- _What you need to do_
Of all the lines below, return only those starting with the line holding "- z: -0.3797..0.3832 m" and going on through the line holding "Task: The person", exactly as written.

[Stored items from a collection]

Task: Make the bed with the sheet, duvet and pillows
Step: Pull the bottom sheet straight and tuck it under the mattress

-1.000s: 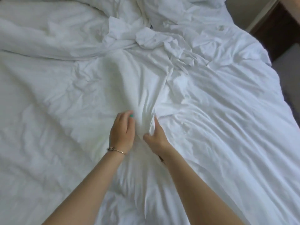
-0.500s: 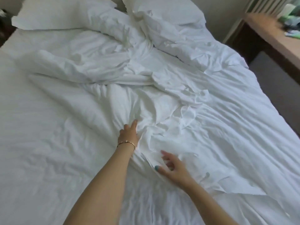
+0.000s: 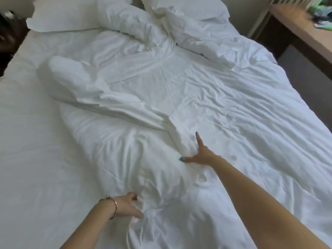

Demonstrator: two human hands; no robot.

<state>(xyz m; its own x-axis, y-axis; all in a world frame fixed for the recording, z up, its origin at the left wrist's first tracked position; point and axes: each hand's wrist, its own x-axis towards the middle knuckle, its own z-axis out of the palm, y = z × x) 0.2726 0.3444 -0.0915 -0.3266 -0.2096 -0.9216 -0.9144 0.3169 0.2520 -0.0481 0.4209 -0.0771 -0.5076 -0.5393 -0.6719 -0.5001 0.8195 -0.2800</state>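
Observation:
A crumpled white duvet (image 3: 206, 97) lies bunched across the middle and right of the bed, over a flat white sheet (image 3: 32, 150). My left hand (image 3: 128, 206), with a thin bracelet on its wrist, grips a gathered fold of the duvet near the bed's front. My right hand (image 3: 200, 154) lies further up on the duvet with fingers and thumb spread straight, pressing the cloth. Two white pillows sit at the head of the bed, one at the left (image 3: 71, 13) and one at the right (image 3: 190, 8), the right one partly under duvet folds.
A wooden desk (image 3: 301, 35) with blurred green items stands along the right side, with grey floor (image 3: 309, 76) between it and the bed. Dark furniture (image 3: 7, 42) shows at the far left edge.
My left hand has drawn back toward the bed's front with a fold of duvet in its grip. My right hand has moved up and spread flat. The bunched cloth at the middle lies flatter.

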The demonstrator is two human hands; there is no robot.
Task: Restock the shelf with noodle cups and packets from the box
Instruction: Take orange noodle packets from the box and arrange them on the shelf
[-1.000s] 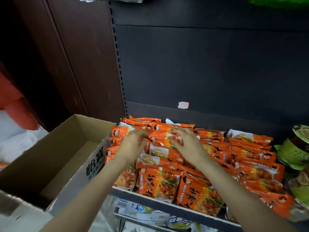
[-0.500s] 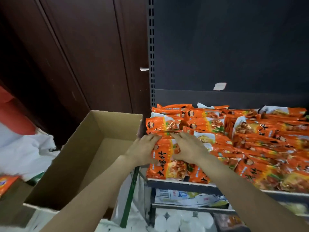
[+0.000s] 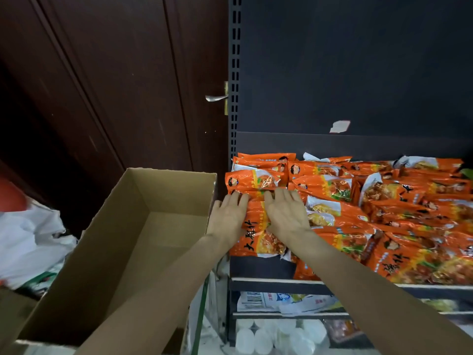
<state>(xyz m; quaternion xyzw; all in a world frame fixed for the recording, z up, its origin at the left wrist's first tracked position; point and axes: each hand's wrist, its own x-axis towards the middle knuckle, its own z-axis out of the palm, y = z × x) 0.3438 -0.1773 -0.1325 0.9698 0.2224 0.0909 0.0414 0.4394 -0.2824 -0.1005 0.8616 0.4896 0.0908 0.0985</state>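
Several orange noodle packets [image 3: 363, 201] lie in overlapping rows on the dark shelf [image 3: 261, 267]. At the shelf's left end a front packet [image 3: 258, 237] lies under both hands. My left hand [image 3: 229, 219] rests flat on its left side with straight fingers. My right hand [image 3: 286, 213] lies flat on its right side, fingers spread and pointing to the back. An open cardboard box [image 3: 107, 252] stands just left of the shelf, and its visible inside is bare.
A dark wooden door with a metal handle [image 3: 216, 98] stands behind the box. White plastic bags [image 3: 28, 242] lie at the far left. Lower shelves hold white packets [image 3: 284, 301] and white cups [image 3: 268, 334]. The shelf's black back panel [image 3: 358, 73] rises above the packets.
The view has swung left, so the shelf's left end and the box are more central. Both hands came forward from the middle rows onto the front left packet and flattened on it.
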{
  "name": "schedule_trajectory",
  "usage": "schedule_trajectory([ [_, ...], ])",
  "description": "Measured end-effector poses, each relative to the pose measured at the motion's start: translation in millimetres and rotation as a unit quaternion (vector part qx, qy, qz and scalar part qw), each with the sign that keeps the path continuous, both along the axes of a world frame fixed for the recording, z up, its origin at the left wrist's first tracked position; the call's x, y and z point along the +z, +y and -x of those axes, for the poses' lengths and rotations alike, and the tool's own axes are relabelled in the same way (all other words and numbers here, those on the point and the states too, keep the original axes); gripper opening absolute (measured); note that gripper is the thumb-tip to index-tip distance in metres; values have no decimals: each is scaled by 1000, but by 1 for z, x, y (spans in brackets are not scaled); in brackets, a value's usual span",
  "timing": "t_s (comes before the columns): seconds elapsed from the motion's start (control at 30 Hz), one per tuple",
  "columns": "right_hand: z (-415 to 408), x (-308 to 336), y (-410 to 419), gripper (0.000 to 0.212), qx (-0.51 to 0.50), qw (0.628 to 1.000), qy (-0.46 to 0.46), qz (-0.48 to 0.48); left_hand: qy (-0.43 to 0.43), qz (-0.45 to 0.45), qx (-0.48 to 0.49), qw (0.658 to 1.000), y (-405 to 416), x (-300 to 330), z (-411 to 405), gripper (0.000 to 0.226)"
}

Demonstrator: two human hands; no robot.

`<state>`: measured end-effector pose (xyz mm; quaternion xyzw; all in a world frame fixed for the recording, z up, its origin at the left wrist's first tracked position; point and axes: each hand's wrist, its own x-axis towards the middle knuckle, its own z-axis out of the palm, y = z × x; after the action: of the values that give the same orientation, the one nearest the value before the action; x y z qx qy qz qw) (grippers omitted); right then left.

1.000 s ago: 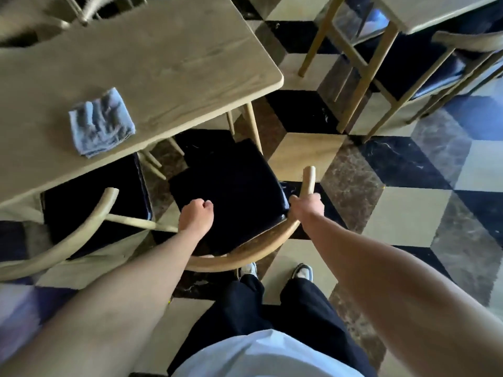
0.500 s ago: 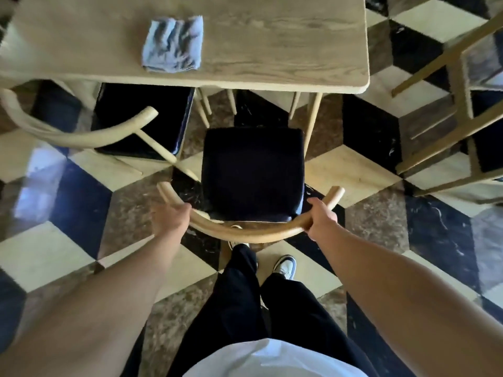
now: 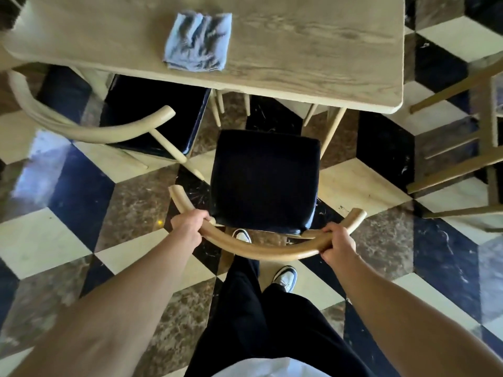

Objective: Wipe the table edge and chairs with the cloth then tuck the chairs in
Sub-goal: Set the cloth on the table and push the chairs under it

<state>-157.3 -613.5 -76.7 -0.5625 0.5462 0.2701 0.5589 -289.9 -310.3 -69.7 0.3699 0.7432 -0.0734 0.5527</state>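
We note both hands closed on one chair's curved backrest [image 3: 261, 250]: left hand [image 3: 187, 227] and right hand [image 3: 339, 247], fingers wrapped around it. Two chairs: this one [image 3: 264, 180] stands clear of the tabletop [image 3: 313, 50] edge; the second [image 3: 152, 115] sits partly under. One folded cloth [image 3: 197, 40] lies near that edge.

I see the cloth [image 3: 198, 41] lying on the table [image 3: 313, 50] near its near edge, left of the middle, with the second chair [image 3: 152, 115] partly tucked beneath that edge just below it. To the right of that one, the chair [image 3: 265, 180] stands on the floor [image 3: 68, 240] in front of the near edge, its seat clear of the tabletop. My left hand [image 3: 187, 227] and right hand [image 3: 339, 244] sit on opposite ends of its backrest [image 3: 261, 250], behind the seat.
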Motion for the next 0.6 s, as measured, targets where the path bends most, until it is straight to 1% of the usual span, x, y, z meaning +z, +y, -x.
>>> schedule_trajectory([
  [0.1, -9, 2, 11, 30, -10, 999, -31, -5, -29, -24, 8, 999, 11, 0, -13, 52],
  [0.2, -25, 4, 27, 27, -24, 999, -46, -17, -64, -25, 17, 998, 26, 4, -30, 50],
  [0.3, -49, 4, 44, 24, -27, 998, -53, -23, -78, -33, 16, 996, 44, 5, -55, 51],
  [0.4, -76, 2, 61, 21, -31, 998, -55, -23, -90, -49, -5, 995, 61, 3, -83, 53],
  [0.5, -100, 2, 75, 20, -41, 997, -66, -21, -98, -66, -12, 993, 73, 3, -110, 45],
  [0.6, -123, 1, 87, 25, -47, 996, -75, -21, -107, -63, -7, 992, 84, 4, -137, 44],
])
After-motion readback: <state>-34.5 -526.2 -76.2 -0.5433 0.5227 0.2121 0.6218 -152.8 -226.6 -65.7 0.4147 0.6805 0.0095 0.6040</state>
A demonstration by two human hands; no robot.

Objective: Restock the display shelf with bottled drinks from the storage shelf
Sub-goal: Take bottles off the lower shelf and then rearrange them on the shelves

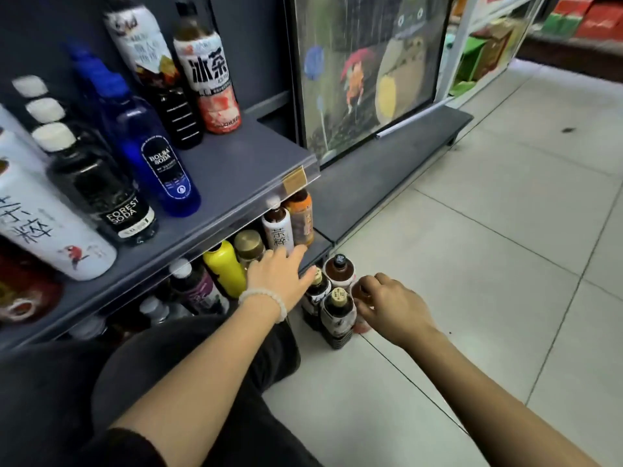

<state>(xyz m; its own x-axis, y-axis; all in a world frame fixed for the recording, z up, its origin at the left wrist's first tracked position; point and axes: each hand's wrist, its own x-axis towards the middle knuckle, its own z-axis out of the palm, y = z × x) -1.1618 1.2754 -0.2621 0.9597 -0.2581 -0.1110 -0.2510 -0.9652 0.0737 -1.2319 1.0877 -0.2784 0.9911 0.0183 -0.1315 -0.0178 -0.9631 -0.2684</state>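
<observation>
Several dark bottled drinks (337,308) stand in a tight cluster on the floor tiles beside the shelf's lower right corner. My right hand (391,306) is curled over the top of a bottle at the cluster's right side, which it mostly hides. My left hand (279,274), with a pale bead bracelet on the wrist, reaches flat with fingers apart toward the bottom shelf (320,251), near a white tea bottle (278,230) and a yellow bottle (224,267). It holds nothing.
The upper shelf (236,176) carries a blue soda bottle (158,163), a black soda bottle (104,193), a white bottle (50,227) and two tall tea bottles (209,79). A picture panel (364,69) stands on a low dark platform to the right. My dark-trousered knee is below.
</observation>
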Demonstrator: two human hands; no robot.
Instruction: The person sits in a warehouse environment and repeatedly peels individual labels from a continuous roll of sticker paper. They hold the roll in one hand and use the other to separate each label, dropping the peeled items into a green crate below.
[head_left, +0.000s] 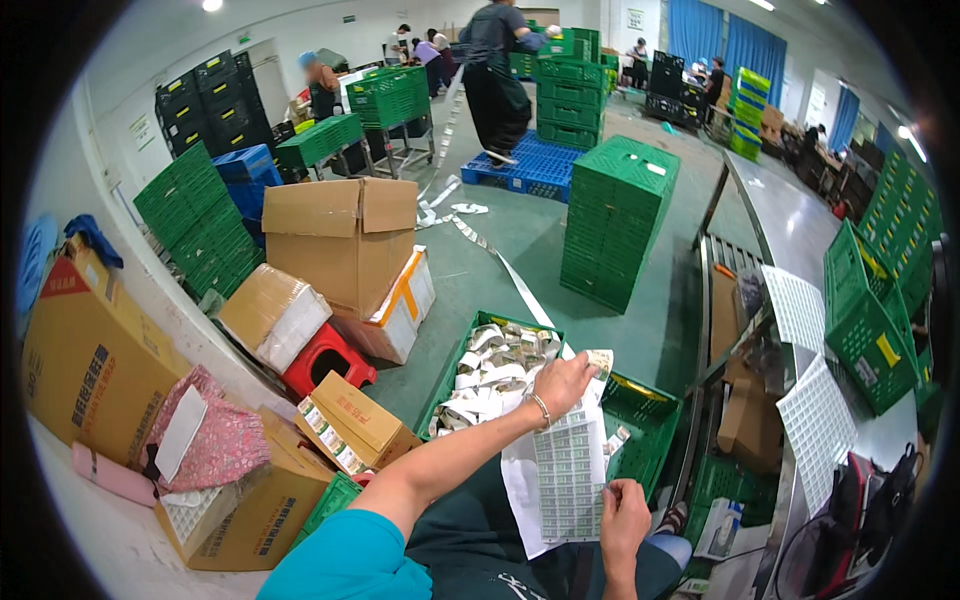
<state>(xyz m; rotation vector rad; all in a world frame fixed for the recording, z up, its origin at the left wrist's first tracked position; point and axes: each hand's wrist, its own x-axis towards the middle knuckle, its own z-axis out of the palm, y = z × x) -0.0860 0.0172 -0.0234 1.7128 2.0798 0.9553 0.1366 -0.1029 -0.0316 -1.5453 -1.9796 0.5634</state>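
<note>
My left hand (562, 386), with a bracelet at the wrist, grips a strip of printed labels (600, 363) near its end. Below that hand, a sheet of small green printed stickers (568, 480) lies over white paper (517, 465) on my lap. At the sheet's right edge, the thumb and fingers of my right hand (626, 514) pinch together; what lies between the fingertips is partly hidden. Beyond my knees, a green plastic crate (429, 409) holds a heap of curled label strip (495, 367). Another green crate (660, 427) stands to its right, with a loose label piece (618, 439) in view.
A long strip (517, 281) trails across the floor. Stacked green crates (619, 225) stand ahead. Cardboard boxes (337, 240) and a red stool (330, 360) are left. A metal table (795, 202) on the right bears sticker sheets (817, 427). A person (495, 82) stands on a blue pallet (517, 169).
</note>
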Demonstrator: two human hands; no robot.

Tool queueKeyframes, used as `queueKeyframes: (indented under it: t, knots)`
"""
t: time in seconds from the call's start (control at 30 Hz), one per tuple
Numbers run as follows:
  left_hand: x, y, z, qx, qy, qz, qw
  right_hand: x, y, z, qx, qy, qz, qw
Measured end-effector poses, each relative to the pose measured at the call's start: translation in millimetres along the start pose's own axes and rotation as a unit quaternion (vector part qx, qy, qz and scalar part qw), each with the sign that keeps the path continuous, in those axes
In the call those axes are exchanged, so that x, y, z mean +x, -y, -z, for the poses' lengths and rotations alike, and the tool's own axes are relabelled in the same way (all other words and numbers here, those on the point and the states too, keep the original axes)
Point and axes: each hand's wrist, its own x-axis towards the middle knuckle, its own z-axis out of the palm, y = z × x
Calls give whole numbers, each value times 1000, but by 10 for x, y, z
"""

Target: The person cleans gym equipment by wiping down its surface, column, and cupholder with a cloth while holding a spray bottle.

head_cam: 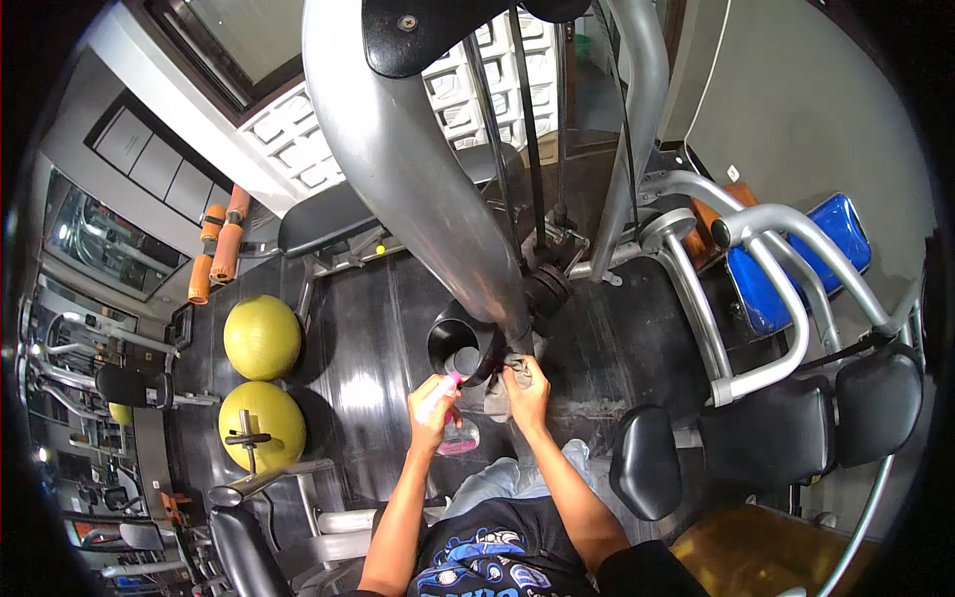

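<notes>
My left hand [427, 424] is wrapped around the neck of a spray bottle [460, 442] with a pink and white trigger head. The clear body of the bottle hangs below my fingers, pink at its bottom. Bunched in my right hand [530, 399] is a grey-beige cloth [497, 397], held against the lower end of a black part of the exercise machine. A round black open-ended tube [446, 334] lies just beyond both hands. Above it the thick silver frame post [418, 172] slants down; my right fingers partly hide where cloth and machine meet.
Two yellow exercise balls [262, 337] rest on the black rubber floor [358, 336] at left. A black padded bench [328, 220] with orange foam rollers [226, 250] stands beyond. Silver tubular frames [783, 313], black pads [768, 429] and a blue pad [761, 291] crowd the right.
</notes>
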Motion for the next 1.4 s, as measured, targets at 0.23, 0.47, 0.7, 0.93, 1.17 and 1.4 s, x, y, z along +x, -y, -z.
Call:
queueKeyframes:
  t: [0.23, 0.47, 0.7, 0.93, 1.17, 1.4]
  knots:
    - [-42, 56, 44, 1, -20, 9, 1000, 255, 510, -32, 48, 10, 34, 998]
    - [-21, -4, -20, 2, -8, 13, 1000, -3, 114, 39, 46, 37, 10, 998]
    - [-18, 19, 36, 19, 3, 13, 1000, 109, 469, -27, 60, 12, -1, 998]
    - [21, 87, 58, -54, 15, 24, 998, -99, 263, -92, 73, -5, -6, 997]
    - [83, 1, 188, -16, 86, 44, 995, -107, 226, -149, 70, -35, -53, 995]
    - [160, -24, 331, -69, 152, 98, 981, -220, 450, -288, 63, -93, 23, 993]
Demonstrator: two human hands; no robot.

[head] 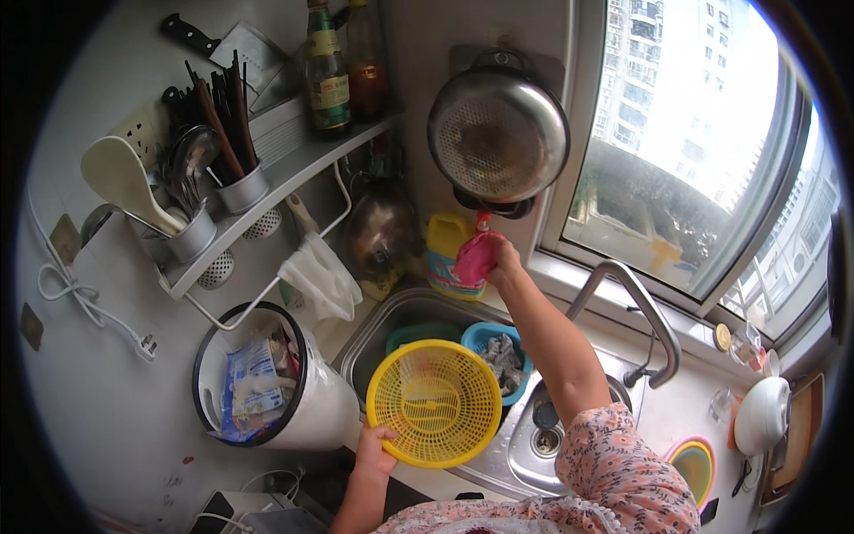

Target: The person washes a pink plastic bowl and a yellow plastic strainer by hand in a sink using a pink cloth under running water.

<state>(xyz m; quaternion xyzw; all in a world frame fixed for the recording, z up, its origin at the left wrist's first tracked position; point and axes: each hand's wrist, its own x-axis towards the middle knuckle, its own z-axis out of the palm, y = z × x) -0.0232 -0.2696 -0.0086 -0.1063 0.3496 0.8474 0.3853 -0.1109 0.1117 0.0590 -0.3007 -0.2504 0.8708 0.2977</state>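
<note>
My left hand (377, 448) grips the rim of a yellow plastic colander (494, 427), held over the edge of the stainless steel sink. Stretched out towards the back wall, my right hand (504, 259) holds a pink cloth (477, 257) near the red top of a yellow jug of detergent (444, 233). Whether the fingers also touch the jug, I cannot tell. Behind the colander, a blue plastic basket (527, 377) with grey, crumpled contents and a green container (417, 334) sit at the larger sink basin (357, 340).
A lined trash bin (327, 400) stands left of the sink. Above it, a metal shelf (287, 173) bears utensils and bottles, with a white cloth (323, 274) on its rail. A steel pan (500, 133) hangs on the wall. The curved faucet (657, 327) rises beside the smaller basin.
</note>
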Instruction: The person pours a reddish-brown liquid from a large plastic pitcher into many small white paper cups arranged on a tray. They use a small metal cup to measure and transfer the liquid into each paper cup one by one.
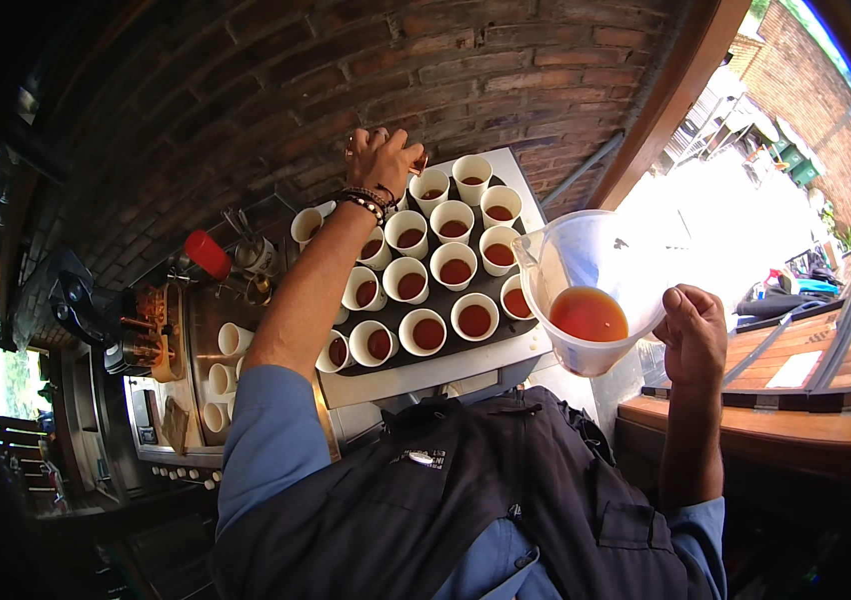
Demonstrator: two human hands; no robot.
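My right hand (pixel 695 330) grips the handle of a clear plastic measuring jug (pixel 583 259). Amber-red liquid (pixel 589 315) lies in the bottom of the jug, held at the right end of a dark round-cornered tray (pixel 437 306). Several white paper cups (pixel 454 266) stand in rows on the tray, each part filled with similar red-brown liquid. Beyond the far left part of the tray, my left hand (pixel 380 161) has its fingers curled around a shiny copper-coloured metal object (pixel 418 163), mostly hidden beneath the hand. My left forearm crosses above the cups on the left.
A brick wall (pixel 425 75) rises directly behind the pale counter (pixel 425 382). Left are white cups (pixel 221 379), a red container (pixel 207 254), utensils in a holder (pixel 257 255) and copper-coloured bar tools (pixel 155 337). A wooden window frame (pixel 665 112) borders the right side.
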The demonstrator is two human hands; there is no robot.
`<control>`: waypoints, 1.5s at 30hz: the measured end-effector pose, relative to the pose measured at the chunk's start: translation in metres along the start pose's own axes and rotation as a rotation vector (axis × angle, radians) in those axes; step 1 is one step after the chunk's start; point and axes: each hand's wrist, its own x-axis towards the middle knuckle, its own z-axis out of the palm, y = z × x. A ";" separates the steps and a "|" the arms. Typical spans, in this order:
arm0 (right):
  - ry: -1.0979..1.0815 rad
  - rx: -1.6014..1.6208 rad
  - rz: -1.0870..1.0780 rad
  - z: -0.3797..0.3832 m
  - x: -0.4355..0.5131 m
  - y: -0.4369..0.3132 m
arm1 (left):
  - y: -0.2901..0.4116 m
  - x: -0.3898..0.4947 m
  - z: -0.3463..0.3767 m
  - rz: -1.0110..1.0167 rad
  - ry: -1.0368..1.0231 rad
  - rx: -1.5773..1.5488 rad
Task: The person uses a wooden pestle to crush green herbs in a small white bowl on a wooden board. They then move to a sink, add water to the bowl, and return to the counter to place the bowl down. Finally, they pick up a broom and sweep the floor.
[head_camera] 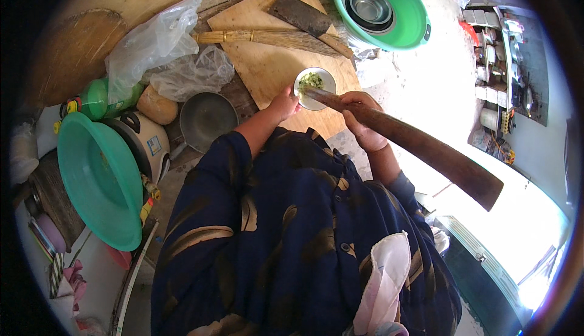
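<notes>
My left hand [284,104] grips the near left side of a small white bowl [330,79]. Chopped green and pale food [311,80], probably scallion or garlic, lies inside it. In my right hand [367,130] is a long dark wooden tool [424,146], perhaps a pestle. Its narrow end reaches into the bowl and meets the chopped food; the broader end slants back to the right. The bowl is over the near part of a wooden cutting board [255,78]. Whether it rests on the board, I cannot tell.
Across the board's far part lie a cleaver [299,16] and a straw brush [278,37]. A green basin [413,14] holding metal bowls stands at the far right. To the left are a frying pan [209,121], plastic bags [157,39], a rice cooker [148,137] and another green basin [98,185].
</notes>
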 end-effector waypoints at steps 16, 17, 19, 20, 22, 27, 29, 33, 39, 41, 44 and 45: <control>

- _Solution to this problem_
  - z: -0.3797..0.3832 m
  - x: -0.4355..0.5131 m
  - y: -0.4369..0.3132 m
arm1 (left):
  - y: -0.2901..0.4116 m
  - x: -0.3898..0.4947 m
  - z: -0.3463..0.3767 m
  - rz: -1.0110..1.0167 rad
  - ry: -1.0368..1.0231 rad
  - rx: -1.5773..1.5488 rad
Task: The person uses a wooden pestle to crush green herbs in a small white bowl on a wooden board. They then move to a sink, add water to the bowl, and return to the counter to place the bowl down. Finally, they pick up a broom and sweep the floor.

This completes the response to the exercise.